I also try to assign key num pad 1 to “move cursor to start” as in Cubase but it doesn’t work
Regards
Ganax

I can’t comment on the “save Master section option” in WL Elements, because I own the full version.
And there is no option to open “as new audio montage” after rendering?
For assigning the key num pad 1 to “move cursor to start” (in the full version) you have to look under options in the Audio Montage window and look under keyboard commands: scroll down up to “transport functions” (or similar in english) and there you can select this option which is now editable to num pad 1.

Lutz

I did not notice you have the Elements version of WaveLab. This is why you don’t find these options, sorry.

Hi, Folks!

It might also be worth pointing out that under the CD Red Book Standard, the only accepted sampling rate for CD’s is 44.05 KHz (usually abbreviated as, 44.1 KHz). So attempting to burn a standard CD at a sampling rate of 48KHz, shouldn’t work if you expect to produce a Red Book Standard CD.

No, not 44.05 but 44.1 kHz
That is, not 44050 but 44100 Hz

Went to look up the history again, which I remembered was interesting with heritage in NTSC and PAL video signals both being compatible for audio recording on U-matic tape. A good read: 44,100 Hz - Wikipedia

Luck, Arjan

I stand corrected by the guru, Philippe!

From Wikipedia:
44,056 Hz Used by digital audio locked to NTSC color video signals (245 lines by 3 samples by 59.94 fields per second = 29.97 frames per second).
44,100 Hz audio CD, also most commonly used with MPEG-1 audio (VCD, SVCD, MP3). Originally chosen by Sony because it could be recorded on modified video equipment running at either 25 frames per second (PAL) or 30fps (using an NTSC monochrome video recorder) and cover the 20 kHz bandwidth thought necessary to match professional analog recording equipment of the time. A PCM adaptor would fit digital audio samples into the analog video channel of, for example, PAL video tapes using 588 lines by 3 samples by 25 frames per second. Much pro audio gear uses (or is able to select) 44.1 kHz sampling, including mixers, EQs, compressors, reverb, crossovers, recording devices and CD-quality encrypted wireless microphones.[10]
47,250 Hz world’s first commercial PCM sound recorder by Nippon Columbia (Denon)
48,000 Hz The standard audio sampling rate used by professional digital video equipment such as tape recorders, video servers, vision mixers and so on. This rate was chosen because it could deliver a 22 kHz frequency response and work with 29.97 frames per second NTSC video - as well as 25 fps, 30fps and 24fps systems. With 29.97fps systems it is necessary to handle 1601.6 audio samples per frame delivering an integer number of audio samples only every fifth video frame.[11] Also used for sound with consumer video formats like DV, digital TV, DVD, and films.
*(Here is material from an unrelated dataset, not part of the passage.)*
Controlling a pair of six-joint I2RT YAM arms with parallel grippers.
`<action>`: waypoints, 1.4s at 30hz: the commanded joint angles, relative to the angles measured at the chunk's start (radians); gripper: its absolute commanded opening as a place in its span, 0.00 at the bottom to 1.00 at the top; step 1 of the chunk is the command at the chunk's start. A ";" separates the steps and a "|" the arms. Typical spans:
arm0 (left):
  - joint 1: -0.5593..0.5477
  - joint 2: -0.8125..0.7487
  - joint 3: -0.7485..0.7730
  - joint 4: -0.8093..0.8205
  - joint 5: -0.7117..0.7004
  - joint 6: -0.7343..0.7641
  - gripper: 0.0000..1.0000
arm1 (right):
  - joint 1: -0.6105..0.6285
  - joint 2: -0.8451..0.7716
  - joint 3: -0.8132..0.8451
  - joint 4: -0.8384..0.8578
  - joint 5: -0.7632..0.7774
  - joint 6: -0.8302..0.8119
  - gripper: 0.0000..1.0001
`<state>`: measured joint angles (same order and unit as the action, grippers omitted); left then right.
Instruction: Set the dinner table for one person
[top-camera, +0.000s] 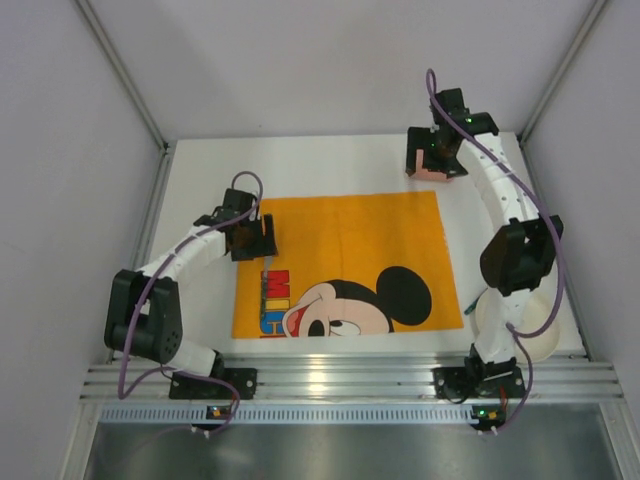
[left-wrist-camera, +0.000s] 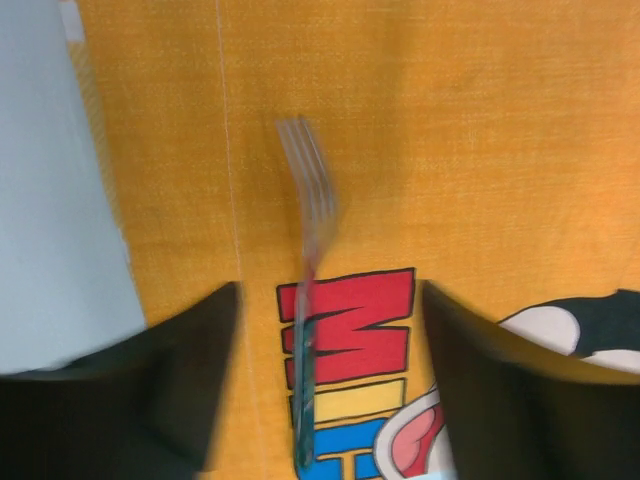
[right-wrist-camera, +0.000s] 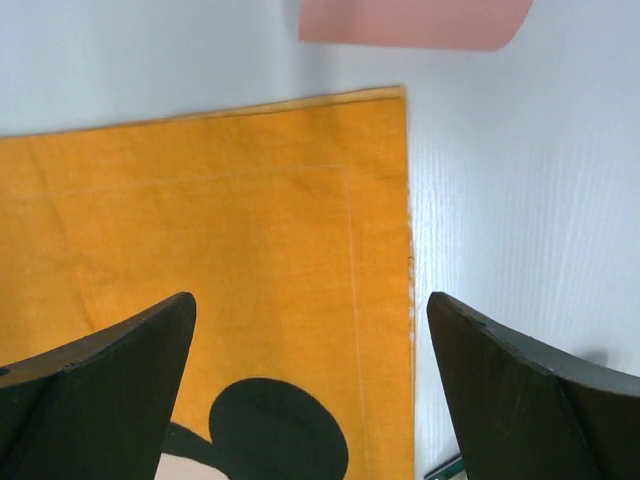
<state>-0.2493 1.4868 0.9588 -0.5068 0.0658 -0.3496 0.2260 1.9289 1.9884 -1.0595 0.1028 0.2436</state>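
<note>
Saw the left fingers (left-wrist-camera: 190, 380) spread open over the fork (left-wrist-camera: 312, 250), not holding it. Saw the right fingers (right-wrist-camera: 110, 380) wide open too, empty. Found the white worktop (right-wrist-camera: 520, 200) lying under the orange cloth (left-wrist-camera: 450, 150). Could have knocked the fork crooked by lifting off sideways.

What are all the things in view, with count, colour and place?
Table: one, white, beneath everything.
Cloth: one, orange with Mickey Mouse, table centre.
Fork: one, clear with blue handle, on cloth's left side.
Pink object: one, pink, past cloth's far right corner.
Dish: one, white, near right, partly behind right arm.
Thin item: one, green, right of cloth.
Left gripper: one, black, open, over fork.
Right gripper: one, black, open, near cloth's far right corner.
</note>
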 joint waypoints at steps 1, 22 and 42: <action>-0.002 0.001 -0.020 0.074 -0.008 -0.077 0.97 | 0.004 0.157 0.169 0.000 0.138 0.029 1.00; -0.005 -0.106 -0.014 -0.062 -0.021 -0.055 0.98 | 0.098 0.538 0.394 0.151 0.715 -0.098 1.00; -0.005 -0.086 0.041 -0.102 -0.015 -0.005 0.97 | 0.055 0.241 0.250 0.135 0.690 -0.075 0.00</action>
<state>-0.2512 1.4422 0.9688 -0.5919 0.0551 -0.3702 0.2749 2.3535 2.2726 -0.9195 0.8394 0.1257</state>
The professional Serial Digital Interface (SDI) and High-definition Serial Digital Interface (HD-SDI) used to connect broadcast television equipment together uses this audio sampling frequency. Much professional audio gear uses (or is able to select) 48 kHz sampling, including mixers, EQs, compressors, reverb, crossovers and recording devices such as DAT.
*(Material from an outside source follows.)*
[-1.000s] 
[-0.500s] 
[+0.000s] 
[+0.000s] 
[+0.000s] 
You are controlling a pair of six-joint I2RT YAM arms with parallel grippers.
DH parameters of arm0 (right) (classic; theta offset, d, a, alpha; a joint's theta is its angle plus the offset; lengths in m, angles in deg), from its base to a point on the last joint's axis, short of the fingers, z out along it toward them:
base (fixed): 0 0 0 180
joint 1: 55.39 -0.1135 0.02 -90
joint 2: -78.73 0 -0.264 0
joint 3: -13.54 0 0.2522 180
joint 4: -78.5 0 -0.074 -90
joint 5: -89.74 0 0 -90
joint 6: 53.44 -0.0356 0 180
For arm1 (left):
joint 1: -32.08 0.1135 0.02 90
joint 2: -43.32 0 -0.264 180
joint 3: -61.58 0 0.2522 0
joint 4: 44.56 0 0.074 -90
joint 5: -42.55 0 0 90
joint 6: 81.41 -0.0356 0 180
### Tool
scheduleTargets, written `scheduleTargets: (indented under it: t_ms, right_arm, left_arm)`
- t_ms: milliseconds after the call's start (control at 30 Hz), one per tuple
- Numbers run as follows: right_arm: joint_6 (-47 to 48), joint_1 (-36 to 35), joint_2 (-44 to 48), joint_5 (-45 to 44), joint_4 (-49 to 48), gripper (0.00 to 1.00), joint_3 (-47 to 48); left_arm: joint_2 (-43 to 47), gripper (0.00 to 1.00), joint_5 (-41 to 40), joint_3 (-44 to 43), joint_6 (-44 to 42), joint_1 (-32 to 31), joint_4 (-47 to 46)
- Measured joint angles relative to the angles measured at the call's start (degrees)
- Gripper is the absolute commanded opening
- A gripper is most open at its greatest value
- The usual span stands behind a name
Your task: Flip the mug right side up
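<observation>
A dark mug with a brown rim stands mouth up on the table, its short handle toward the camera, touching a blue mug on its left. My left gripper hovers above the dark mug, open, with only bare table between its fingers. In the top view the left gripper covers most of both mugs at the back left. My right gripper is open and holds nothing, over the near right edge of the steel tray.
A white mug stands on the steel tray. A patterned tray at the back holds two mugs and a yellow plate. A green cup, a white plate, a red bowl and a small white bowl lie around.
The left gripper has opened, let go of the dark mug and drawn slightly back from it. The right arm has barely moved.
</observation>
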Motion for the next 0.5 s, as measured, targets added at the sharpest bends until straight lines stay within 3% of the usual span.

My lunch shall consist of crow! :blush:

Hello
First of all, thanks for these interestings answers.
I’ve just figured out what wrong with keyboard shorcut: I have to stop playback in order to"move cursor to start" (unlike Cubase where you can use this button during playback)
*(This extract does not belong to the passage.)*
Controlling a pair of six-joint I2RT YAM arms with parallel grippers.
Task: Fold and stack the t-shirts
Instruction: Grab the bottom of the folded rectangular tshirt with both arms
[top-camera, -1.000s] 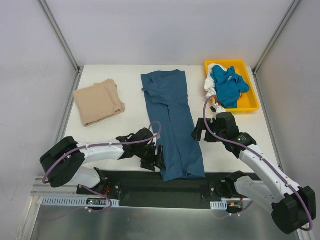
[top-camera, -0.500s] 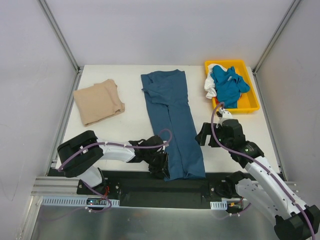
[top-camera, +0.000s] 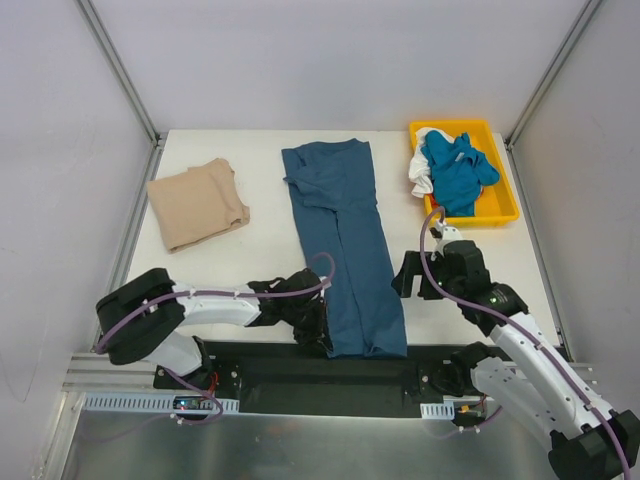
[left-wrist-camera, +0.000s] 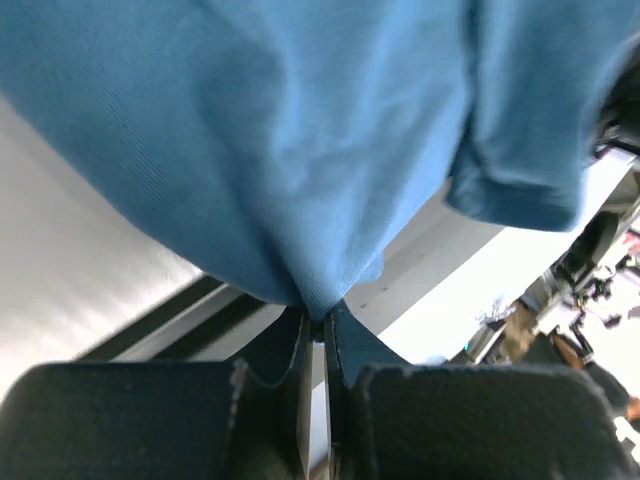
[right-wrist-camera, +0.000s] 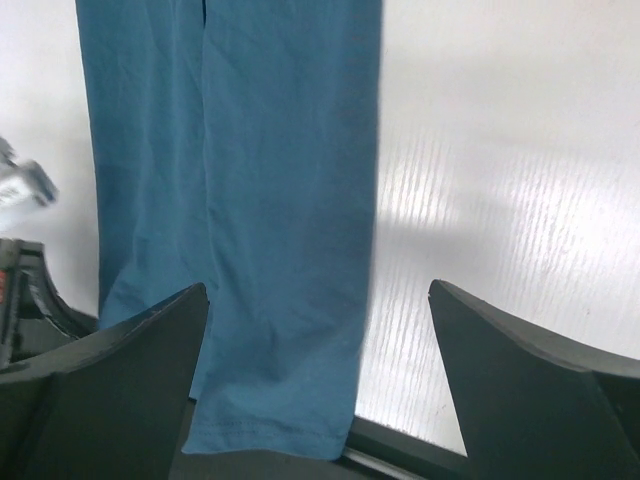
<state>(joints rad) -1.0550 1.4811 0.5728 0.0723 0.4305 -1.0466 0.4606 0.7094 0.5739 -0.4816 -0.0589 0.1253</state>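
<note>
From above, four shirts are showing on the white table (top-camera: 260, 170): one dark teal shirt (top-camera: 345, 250), one tan shirt (top-camera: 198, 203), one bright blue shirt (top-camera: 455, 175) and one white shirt (top-camera: 420, 165). There is one yellow tray (top-camera: 505, 200) at the far right corner, and the blue and white shirts are lying crumpled together inside it. The tan shirt is lying folded at the far left, well apart from both arms. The teal shirt is lying in the middle as one long narrow strip, running from the far side to the near edge. The left gripper (top-camera: 322, 335) is sitting at the near left corner of this strip, and the right gripper (top-camera: 412, 272) is hovering just beside its right edge, but this view is not showing clearly how their jaws stand. The left wrist camera is showing it: the two fingers (left-wrist-camera: 290, 370) are pressed together and are pinching a small fold of the teal cloth, which is filling the upper part of the picture. The right wrist camera is showing the right fingers (right-wrist-camera: 120, 360) spread wide and holding nothing; the teal strip is lying flat below them, its right edge between the two fingertips, with bare table under the other finger.
</note>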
I’ve spotted an other bug :When I want to make several CD copies of the same audio montage, the rendering is done but not the burning.
It would be great too if Novation Automat was supported in the later version.
Regards
Ganax

Being redundant but resuming:

  • Audio CD’s are burnt and pressed for 44.1 kHz reading which is the rate a traditional CD player scans the information.
    So no less and no more than 44.1 kHz is used to burn audio CDs

  • secondly and nevertheless important:
    Yes, the assumption is right. Wavelab is actually not an original steinberg product but it has also similar age. originally developed for Atari ST (I believe) or PC by a french programer in 1995 (one single person) which for a longtime produced and developed Wavelab by himself; then much later in 2000s steinberg bought the software but left it basically the way it was originally programmed, also the GUI.